Deshalb steht die Förderung der Kulturtechnik "Zuhören" im Mittelpunkt des Projekts "Das kann nicht jeder". Angehende Handwerker hören älteren, erfahrenen Kollegen zu und erhalten so überliefertes Wissen. Auf diese Weise bekommen sie außerdem einen stärkeren Bezug zur Geschichte ihres Standes.
In Workshops mit Radio-Journalisten lernen sie, wie man Fragen formuliert und wann man nachhaken sollte, um die wirklich interessanten Geschichten zu hören. Die Auszubildenden dokumentieren ihre Recherche mit Mikrofon und Aufnahmegerät und erarbeiten unter Anleitung akustische Portraits ihrer Berufe.

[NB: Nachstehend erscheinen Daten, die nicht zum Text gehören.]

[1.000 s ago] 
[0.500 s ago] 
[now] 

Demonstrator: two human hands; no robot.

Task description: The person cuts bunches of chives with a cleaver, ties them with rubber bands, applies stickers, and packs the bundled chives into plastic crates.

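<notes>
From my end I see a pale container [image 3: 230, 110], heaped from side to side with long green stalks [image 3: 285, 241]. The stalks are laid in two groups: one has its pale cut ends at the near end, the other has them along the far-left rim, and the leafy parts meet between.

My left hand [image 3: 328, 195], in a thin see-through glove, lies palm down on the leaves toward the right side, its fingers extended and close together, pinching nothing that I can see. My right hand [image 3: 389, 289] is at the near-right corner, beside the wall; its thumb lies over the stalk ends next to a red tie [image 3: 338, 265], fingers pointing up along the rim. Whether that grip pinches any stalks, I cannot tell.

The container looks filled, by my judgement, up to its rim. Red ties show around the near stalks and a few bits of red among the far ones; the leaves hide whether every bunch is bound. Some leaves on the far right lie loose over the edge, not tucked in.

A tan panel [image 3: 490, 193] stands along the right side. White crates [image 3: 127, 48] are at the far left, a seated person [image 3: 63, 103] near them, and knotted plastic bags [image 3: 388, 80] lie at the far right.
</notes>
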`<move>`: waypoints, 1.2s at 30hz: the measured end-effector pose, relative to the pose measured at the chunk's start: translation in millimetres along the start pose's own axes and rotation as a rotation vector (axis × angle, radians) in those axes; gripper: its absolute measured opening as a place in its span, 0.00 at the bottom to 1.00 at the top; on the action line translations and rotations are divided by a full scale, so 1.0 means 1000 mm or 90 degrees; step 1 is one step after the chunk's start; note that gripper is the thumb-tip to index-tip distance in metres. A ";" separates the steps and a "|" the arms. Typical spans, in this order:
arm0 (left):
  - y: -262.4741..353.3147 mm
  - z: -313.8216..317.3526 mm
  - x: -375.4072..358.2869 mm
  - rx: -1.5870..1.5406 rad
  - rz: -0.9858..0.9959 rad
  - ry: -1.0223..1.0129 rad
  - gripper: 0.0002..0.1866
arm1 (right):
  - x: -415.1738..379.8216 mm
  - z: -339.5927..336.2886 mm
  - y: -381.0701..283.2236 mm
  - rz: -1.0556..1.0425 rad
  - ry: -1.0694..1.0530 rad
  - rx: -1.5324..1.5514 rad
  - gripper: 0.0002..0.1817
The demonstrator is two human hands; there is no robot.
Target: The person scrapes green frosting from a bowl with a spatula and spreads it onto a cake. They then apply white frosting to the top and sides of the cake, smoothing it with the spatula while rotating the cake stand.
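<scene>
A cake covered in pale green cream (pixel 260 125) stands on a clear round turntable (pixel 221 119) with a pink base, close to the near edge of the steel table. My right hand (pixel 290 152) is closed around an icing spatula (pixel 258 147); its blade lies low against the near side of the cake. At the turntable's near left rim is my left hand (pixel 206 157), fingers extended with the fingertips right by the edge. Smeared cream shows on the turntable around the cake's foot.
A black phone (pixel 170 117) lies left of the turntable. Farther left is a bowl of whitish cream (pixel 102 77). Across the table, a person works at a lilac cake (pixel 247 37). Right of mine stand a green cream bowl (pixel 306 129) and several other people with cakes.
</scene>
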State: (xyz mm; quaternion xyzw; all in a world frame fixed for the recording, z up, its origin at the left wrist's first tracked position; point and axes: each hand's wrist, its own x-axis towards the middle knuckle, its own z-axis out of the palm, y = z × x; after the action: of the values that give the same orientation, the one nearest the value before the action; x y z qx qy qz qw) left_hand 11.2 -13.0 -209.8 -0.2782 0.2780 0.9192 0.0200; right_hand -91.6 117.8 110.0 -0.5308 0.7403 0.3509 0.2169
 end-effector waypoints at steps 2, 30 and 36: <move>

Für die Auszubildenden bedeutet "Das kann nicht jeder" ein umfassendes Lernfeld: Im Team müssen sie gemeinsam Entscheidungen treffen, Schwerpunkte setzen, Wichtiges von weniger Wichtigem unterscheiden. Sie erschließen sich selbstständig Informationsquellen und repräsentieren ihren Beruf. Sie erfahren etwas über die Entwicklung und institutionelle Struktur ihres Berufsstandes - und nicht zuletzt lernen sie zuzuhören.
Der Bayerische Rundfunk berichtet über das Projekt, die akustischen Porträts werden im Internet und auf CDs veröffentlicht. So können sich andere Jugendliche, die auf der Suche nach dem richtigen Beruf sind, aus ihrer eigenen Perspektive auch über ausgefallenere Handwerksberufe informieren.